Wir mussten tatsächlich bis Mittwoch warten, um endlich weiter zu kommen. Am Dienstag früh sind noch zwei Segler ausgelaufen, die aber nach einer Stunde wieder da waren und von unbezwingbaren 4 Meter Wellen am Ausgang der Bucht berichteten. Hier in Padstow hat sich das gar nicht so schlimm angefühlt. Die Stadt war, genauso wie an den Tagen zuvor, wieder voller Urlauber, die an allen Ecken Fish and Chips aßen. Dabei haben sich hier die besten Köche Englands niedergelassen. Wir haben natürlich bei Rick Stein unseren frischen Fisch und Jakobsmuscheln geholt – sehr lecker! Den Dienstag haben wir denn auch so noch gut rum gekriegt.
Am Vormittag haben wir uns den Landsitz der Familie Rideaux-Bruns angeschaut. Der Garten ist etwas nachhilfebedürftig aber trotzdem recht schön. Die schön ausgestatteten Räume (Kaminzimmer, Bibliothek, Esszimmer, Tearoom etc.) werden außerhalb der Besuchszeiten noch von der Familie benutzt. Der Landsitz war auch Kulisse für eine englische Soap Serie, die wohl jeder kennen muss (hab leider vergessen, wie sie heißt).
Der Nachmittag führte uns auf die andere Seite des Flusses durch die Feriensiedlung und den Golfplatz zu einer Pilgerkapelle und wieder zurück über die Sandbänke zum provisorischen Fähranleger. Der richtige ist bei Ebbe nicht benutzbar.

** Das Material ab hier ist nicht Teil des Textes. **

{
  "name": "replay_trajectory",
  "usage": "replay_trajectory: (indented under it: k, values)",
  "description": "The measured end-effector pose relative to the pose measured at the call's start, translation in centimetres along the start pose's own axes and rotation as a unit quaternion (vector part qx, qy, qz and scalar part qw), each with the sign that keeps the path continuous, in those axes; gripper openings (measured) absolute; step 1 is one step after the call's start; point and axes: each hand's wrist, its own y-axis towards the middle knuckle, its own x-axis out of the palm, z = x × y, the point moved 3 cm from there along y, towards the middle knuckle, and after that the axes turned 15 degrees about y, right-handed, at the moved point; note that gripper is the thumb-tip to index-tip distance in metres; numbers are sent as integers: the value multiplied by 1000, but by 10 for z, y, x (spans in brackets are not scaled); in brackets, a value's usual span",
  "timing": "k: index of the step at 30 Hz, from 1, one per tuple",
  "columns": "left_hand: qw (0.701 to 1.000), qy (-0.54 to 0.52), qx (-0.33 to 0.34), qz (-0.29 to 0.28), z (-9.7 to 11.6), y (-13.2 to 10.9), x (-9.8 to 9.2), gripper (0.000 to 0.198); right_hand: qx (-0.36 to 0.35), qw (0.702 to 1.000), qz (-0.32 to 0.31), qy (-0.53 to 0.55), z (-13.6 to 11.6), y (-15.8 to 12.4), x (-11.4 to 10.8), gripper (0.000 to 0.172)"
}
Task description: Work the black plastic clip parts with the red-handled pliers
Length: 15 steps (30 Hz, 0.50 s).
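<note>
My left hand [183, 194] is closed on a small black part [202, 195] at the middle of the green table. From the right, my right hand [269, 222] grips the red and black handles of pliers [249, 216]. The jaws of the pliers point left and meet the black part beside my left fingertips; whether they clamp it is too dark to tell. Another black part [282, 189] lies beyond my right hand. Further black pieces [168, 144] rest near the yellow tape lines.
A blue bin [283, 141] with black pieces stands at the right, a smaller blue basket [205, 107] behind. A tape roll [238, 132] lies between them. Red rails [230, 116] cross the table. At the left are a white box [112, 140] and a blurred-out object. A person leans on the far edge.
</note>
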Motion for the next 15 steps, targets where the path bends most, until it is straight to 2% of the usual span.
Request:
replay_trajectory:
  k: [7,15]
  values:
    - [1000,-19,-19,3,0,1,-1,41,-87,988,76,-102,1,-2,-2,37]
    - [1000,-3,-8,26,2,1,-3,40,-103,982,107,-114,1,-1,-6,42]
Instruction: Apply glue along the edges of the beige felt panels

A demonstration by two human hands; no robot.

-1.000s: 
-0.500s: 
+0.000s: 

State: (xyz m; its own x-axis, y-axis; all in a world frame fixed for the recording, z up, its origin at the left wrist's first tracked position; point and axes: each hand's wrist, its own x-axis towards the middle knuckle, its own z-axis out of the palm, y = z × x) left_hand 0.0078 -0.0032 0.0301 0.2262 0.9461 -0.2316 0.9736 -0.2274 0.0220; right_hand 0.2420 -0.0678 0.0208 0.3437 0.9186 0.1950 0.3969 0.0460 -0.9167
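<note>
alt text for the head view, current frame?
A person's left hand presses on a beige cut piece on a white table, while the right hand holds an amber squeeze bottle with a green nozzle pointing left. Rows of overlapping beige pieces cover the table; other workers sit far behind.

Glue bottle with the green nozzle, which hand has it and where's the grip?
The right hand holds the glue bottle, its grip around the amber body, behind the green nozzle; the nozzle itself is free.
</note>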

Inzwischen ist auch Springtide, d.h. 2 Tage nach Vollmond ist der höchste und niedrigste Wasserstand. Der Unterschied beträgt ganze 8 Meter! Da muss das Hafentor auch bei Hochwasser geschlossen werden, damit die Stadt nicht überflutet wird. Ganz schön viel Wasser, das da aus dem Atlantik in die Bucht gespült wird und wieder heraus fließt.
Am Mittwoch gings nun endlich los Richtung Südküste von Cornwall. Um 6:00 Uhr mussten wir aus dem Hafen, da das Tor danach wieder für 8 Stunden geschlossen wird. Der Wind war zwar verträglich mit 15-17 kn (5 bfts) aber die Wellen waren noch immer bis zu 3,5 m hoch und kamen schräg von vorne. Das Ergebnis war, dass Andreas und Silke das Frühstück Neptun opferten, was dann nach 6 Stunden auch geholfen hat. Beim Umrunden von Land´s End ist der Wind ganz eingeschlafen und die Wellen haben sich langsam gelegt. Andreas kann noch 2 Stunden bei schönem Wind und wenig Wellen an der Küsten nach Newlyn fahren. Der von Rosamunde Pilcher bekannte Hafen Mousehole (Anmerkung für die Piltscher Fans) konnte nicht besucht werden. Denn er fällt komplett trocken. Der nächste Hafen war so voll, dass er keine Boote mehr aufnahm, so blieb uns also Newlyn.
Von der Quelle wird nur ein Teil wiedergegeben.